I broke the news over at More Perfect Union late yesterday, having gotten word from an organizer with National Federation of Federal Employees; the Federal Labor Relations Authority, which oversees the union process for government workers, certainly has no intention of making this triumph public. After all, the agency’s purview continues to shrink, as the Trump administration engages in mass layoffs and tries to break collective bargaining agreements.
Those circumstances were both the impetus for the organizing and the major obstacle to reporting on this unionization campaign. Rangers, biologists, and other workers at Yosemite and Sequoia, along with many other parks, began organizing after the so-called Valentine’s Day Massacre, which saw thousands of federal employees laid off in one fell swoop.
What began as an informal group aimed at protecting the parks from funding cuts and land sales — they called themselves Resistance Rangers — evolved into a unionization effort that has quietly spread to upwards of one hundred parks, which are being organized by several different federal unions, including the NFFE and AFGE.
Between the Resistance Rangers’ advocacy and an early court order, many of the fired workers were hired back, an early win for the movement. But the Supreme Court’s subsequent blessing of mass layoffs has complicated the organizing process to some degree, even though the National Parks Service hasn’t re-fired them yet. While union campaigns begin in secret, once they announce themselves, workers rely on public awareness to prevent management from unjustly punishing or firing them.
In this case, the Trump administration’s open hatred of unions and the impunity granted it’s been granted by the Supreme Court have forced workers to keep the organizing underground, to the point that none of the pro-union employees at Yosemite or Sequoia were willing to go on the record, much less appear in an upcoming video about the campaign.
Such reticence even from the most engaged supporters usually doesn’t augur well for a unionization effort, but things have been bad at the NPS — including severe staffing shortages and gross underpaying — for long enough that workers are past the point of hunkering down and waiting for the storm to pass. Workers at Yosemite voted in favor of the union by 97%, an incredible margin at any moment, and even more so now. Expect more parks to start going public in the next few months.

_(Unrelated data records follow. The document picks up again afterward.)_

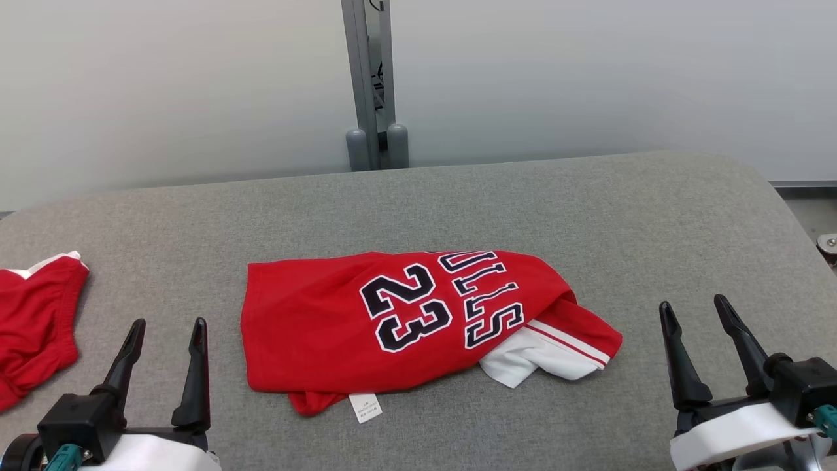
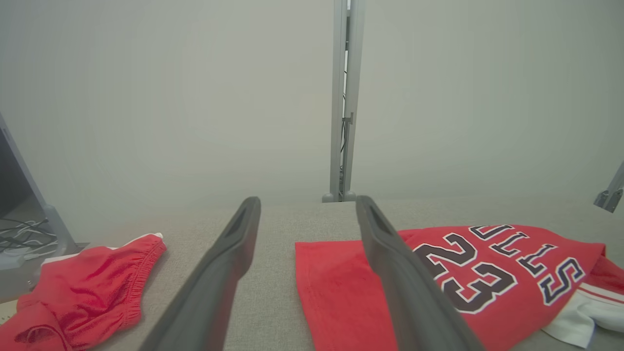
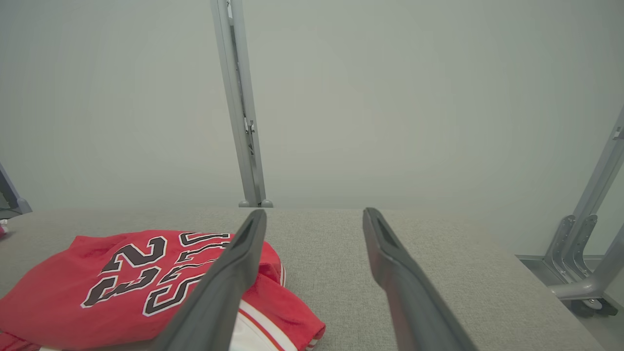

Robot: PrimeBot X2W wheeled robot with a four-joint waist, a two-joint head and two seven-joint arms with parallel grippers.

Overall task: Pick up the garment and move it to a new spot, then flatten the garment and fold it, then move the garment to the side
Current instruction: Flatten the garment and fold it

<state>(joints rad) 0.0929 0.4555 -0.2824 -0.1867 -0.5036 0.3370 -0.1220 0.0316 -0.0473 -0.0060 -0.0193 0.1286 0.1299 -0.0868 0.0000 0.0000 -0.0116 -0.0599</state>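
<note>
The garment (image 1: 327,327) is a red jersey with a dark "23" and lettering, lying loosely bunched in the middle of the grey table (image 1: 588,216); white trim and a small white label stick out at its near edge. It also appears as the jersey (image 2: 341,292) and the jersey (image 3: 73,292) in the wrist views. My left gripper (image 1: 169,324) hovers open at the near left, short of the jersey's left edge. At the near right my right gripper (image 1: 693,306) is open too, apart from the jersey's right end. Nothing is between either pair of fingers.
A second red garment with an elastic waistband (image 1: 33,327) lies at the table's left edge. A grey metal post (image 1: 369,85) stands behind the table against a pale wall. The table's right edge drops to a floor with a metal frame (image 3: 585,243).
</note>
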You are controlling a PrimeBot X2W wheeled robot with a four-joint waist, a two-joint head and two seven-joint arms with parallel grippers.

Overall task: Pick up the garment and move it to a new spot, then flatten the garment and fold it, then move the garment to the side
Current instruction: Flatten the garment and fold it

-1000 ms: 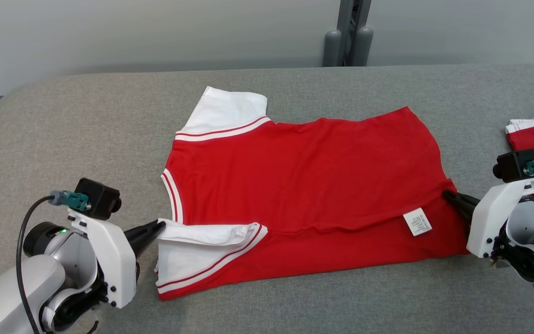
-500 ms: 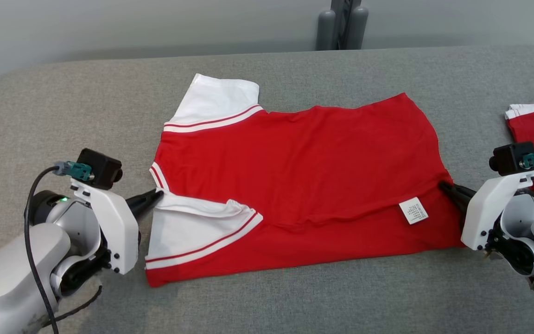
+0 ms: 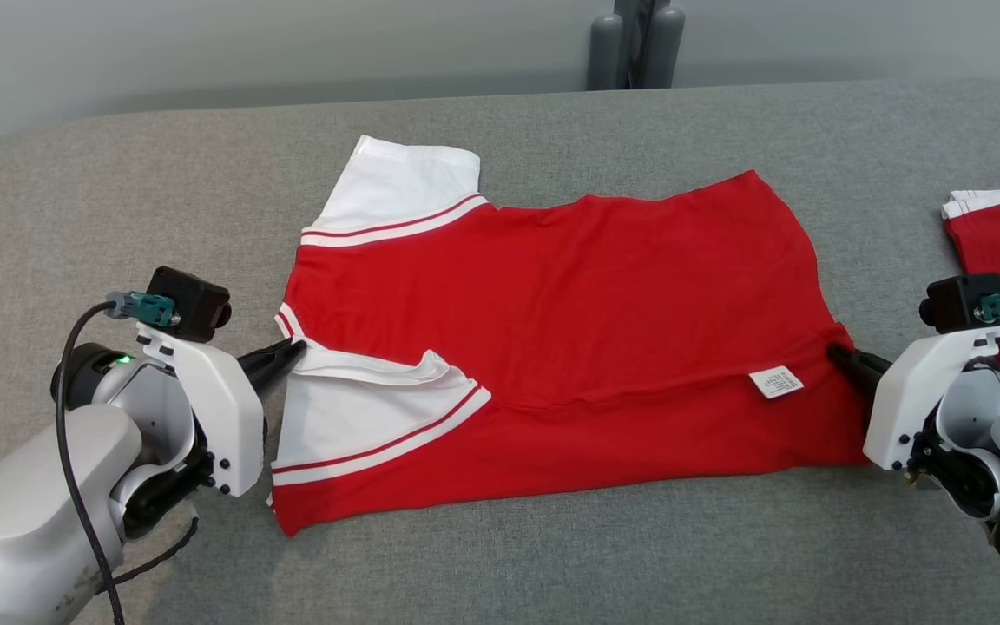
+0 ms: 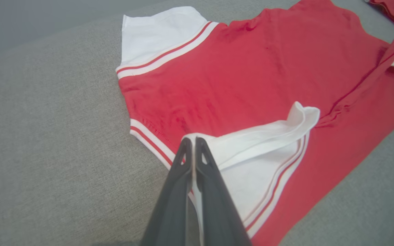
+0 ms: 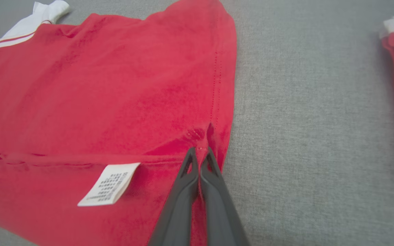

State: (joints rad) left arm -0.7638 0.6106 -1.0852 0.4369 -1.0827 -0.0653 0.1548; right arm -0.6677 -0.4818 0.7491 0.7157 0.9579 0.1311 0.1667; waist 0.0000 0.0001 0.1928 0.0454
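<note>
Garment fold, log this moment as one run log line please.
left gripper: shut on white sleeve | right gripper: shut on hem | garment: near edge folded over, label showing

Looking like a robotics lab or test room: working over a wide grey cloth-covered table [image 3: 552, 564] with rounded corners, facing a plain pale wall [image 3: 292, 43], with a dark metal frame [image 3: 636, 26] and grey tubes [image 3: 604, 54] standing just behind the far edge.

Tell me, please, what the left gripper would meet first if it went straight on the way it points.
The left gripper, shut on the sleeve, would push straight into that sleeve's raised fold, then probably the shirt beyond, though depth is unclear.
</note>
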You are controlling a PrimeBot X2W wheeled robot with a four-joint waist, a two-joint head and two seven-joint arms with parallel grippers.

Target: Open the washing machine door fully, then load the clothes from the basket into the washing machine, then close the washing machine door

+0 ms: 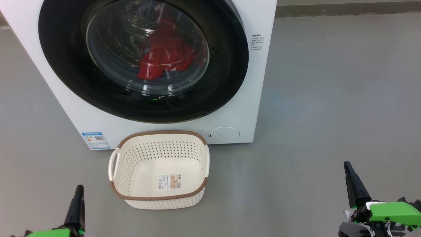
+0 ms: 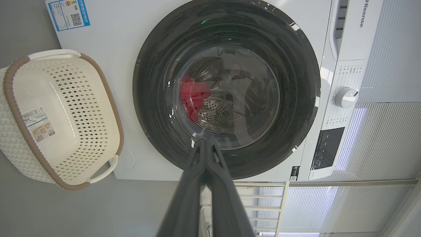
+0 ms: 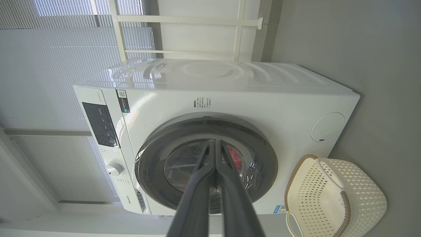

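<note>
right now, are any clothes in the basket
No, the basket holds just its label sticker; the red clothes lie behind the shut washing machine door.

The head view's top edge cuts off the top of the washing machine (image 1: 260,82) and of its door (image 1: 62,65). Through it the clothes (image 1: 164,56) blur into a red heap. The print on the sticker (image 1: 169,181) in the basket (image 1: 158,197) is too small to read

left gripper (image 1: 79,188) closed, right gripper (image 1: 346,164) closed, empty

Door (image 2: 154,98) shut w/ clothes (image 2: 194,96) inside.
</note>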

Another rare bright spot: The Trump administration’s defenestration of the NLRB and other workers’ rights agencies has led to a serious slowdown in both union filings and legal challenges, it having become clear that the regulators who gave workers a leg up by simply enforcing the law have been replaced by pro-business officials with little interest in fairness.
The UAW, however, is still moving forward with its effort to unionize BlueOval SK, the electric car battery-maker that just began production in Kentucky. A joint venture between Ford and a South Korean conglomerate called SK On, the factory should ultimately employee around 5,000 workers, and given its location (the South) and what it manufactures (electric car parts), successfully unionizing it would set an important precedent for the UAW going forward. The vote began on Monday.

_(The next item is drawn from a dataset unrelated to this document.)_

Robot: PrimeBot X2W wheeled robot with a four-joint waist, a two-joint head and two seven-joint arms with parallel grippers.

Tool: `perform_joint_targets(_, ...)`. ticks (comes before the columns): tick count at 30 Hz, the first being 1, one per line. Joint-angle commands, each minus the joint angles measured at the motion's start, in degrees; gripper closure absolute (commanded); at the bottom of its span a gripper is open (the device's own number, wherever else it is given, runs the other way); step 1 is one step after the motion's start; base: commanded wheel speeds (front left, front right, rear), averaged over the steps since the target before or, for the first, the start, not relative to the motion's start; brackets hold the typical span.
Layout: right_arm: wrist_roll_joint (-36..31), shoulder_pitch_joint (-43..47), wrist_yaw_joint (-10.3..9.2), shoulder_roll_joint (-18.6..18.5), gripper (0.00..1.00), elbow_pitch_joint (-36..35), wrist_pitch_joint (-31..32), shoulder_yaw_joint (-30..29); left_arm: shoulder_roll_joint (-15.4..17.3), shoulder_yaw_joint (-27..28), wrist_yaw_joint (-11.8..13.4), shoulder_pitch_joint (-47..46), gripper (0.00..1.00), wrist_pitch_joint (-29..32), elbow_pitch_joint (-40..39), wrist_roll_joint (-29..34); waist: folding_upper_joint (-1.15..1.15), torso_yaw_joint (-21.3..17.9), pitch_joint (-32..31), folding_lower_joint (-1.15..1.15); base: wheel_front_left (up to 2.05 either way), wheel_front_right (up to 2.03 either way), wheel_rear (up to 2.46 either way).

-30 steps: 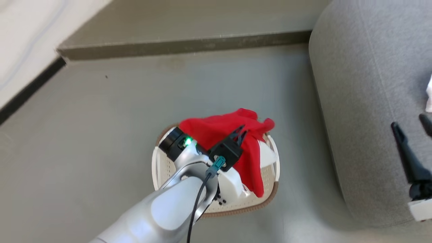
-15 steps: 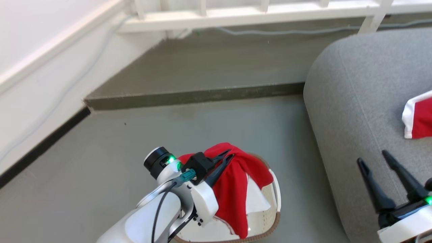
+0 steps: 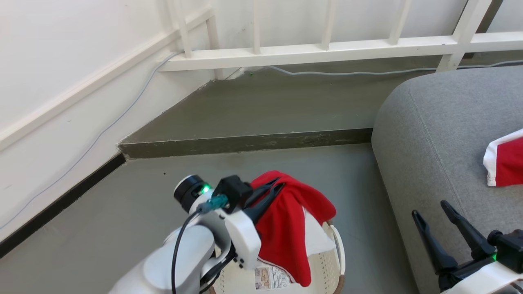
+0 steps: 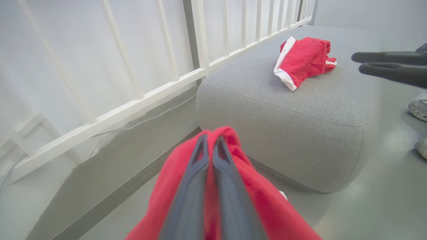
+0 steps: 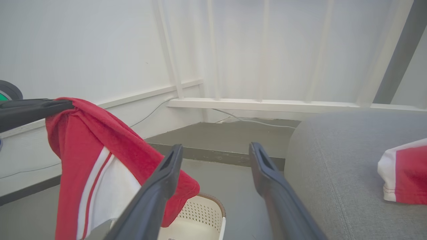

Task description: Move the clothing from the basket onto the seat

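Here, left jaws clamp clothing (image 3: 286,228) above basket (image 3: 325,270); right jaws apart.

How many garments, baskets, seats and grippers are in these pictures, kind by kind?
Garments: 2 (the clothing in the left gripper, another garment on the seat)
Baskets: 1 (the basket)
Seats: 1
Grippers: 2 (left gripper, right gripper)
Total: 6

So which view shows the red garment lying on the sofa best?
The left wrist view: the garment lies whole on the sofa, with its white trim visible. The head view and the right wrist view each cut it off at their right edge, showing just one end.
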Motion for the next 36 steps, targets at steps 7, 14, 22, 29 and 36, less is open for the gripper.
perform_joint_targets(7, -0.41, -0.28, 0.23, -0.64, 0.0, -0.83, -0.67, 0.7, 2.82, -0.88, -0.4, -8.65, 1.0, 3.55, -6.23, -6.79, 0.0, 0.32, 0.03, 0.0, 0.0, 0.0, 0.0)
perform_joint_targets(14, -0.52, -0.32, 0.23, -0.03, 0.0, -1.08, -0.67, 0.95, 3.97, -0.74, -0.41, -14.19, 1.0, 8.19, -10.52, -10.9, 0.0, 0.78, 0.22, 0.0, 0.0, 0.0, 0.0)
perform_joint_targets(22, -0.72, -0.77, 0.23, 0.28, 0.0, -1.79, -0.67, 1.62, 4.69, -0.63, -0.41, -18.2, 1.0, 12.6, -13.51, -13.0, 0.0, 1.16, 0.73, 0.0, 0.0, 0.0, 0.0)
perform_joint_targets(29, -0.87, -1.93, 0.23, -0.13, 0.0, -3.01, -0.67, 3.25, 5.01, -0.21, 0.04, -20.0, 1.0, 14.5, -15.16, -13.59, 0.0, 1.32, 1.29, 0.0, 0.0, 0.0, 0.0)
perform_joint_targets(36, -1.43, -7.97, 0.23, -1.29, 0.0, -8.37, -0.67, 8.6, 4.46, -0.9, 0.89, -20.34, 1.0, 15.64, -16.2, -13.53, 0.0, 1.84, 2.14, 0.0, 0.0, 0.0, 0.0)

A new era of candidates: Sen. Bernie Sanders will hold rallies with Maine Senate candidate Graham Platner, the populist Marine veteran and oyster farmer who announced his campaign for Senate against Susan Collins last week.
Platner is running as a Democrat, but using every opportunity to create distance between himself and the party — not by moving to the right like most candidates, but by coming out swinging from the populist left, arguing that the centrist gerontocracy must go. During an interview on CNN today, Platner disavowed Chuck Schumer and Gov. Janet Mills, who Schumer has been trying to recruit for this Senate race.
On Schumer: “We need leaders that have vision and, frankly, the ability to fight. The things that I've seen recently don't show me a Democratic leadership that has that.”
On Mills: “If we keep having DC choose candidates for Maine … then we run the risk of having another 2020,” referring to Susan Collins’ somewhat surprising win that year.
As I noted last week, Platner is one of a growing number of independent-minded populist Democrats running in blue states, alongside a cadre of Democratic-minded independents who are running in red states.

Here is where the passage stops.